Different neurotransmitters have dissimilar effects in the brain. For example, serotonin is associated with mood. Habitancy suffering from clinical depression tend to have a shortage of serotonin in their brains, and medications like Prozac can help to alleviate depression by addition the availability of serotonin in the brain. Endorphins are a class of neurotransmitters which act as the brain’s natural painkillers.

Electrical signals in the brain are transmitted in the following manner: The neuron which is sending the electrical signal releases a neurotransmitter, and the neuron which is receiving the electrical signal accepts the neurotransmitter at a site which is called a receptor. When the neurotransmitter from the first neuron chemically binds to the receptor of the second neuron the electrical signal is transmitted. Neurotransmitters and receptors work like locks and keys: there is at least one dissimilar receptor for each dissimilar neurotransmitter. For example, an endorphin receptor can only be triggered by and endorphin, a serotonin receptor can only be triggered by serotonin, and so on. dissimilar neurons have dissimilar receptors. Some neurons will only be triggered by serotonin, some only by an endorphin, and so on for all the dissimilar neurotransmitters.

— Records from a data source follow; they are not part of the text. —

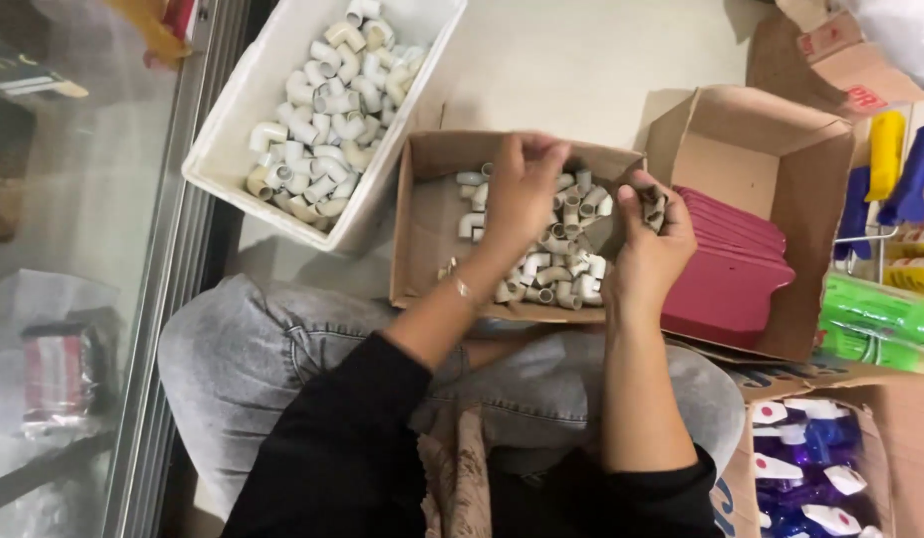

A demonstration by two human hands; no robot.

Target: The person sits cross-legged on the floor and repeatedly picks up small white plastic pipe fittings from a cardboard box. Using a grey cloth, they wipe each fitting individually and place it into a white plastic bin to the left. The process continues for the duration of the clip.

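Right now the cardboard box (427, 214) rests against my knees on the floor, elbow fittings (561, 261) piled toward its right side. Sorting is mid-way (I judge): my left hand (522, 189) reaches in, fingers curled over the pile, my right hand (649, 244) closed around several fittings at the box's right edge.

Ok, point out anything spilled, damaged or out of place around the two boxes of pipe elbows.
Nothing stands out. The white pipe elbows all lie inside the cardboard box, and more fill the white bin; none have spilled. The left hand reaches into the box; the right hand holds a few elbows.
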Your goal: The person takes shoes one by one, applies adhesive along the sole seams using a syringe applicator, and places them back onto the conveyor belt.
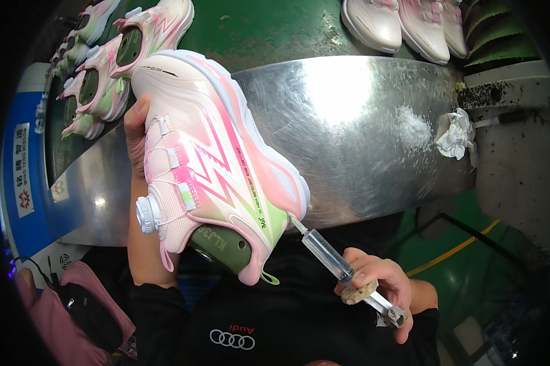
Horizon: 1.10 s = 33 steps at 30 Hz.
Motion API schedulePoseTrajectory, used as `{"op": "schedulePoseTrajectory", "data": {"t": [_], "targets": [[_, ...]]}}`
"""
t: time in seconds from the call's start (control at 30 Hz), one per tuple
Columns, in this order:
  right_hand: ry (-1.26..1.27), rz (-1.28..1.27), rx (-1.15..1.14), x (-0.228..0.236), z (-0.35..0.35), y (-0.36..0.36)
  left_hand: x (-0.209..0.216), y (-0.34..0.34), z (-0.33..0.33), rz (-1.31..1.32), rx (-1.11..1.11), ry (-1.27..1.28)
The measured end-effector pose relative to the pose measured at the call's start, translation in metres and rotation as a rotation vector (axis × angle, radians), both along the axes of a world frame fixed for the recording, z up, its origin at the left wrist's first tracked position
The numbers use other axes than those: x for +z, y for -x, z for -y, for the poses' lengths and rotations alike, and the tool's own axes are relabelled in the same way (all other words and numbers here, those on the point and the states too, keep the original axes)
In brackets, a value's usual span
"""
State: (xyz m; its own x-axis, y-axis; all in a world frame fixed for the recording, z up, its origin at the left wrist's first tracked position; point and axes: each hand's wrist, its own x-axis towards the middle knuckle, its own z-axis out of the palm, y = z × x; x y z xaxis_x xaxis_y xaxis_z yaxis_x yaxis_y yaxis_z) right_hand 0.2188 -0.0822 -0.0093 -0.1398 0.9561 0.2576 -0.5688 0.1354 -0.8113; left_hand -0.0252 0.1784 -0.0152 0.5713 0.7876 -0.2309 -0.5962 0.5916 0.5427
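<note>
A pink, white and green sneaker (220,146) with a dial and thin laces is held up by my left hand (137,131). That hand grips it from the left, its fingers mostly hidden behind the shoe. Inside the collar sits a dark green shoe last (223,247). My right hand (375,283) is closed round a clear syringe (328,253), whose flange and plunger end are wrapped in something pale and dirty. The syringe's tip touches, or nearly touches, the sneaker's heel, where the sole meets the upper.
Under the sneaker lies a shiny metal plate (342,158) with a white powdery patch (414,129). Crumpled white paper (455,134) and a dark-handled tool (506,118) lie at its right end. More sneakers (95,85) line the far left; several pale ones (372,24) stand far right.
</note>
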Motion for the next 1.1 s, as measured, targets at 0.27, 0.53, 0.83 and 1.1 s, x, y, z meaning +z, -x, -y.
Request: {"op": "schedulePoseTrajectory", "data": {"t": [0.27,0.53,0.83,1.1], "targets": [[0.023,-0.072,-0.011,-0.014,0.003,0.000,-0.007,0.032,0.001,-0.184,0.002,-0.061],[-0.038,-0.015,0.044,-0.029,-0.013,0.001,0.017,0.106,0.027,-0.634,0.037,0.034],[-0.104,0.101,0.037,-0.032,-0.024,0.006,0.017,0.125,0.091,-0.808,0.112,-0.090],[-0.102,0.144,0.044,-0.025,-0.020,0.009,0.017,0.151,0.150,-0.774,-0.073,0.069]]}}
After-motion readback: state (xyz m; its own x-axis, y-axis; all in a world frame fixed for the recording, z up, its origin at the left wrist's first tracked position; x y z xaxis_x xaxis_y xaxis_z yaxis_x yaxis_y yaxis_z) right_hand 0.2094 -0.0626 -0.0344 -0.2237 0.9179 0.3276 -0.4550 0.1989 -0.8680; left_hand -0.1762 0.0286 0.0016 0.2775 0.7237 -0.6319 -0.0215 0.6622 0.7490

Okay–now what does all of this have to do with alcohol?

Every mood altering substance from heroin to coffee has an ensue on the neurotransmitter theory of the brain. Some psychoactive drugs influence only one exact neurotransmitter system, whereas others influence many. Morphine, for example, mimics the neurotransmitter beta-endorphin–a natural painkiller found in the brain. Morphine is shaped like beta-endorphin and binds to the beta-endorphin receptors thus acting as a painkiller and also giving rise to feelings of pleasure. Caffeine is shaped like Adenosine and acts on the adenosine receptors. Alcohol on the other hand affects many dissimilar neurotransmitters, not just one, Why is this?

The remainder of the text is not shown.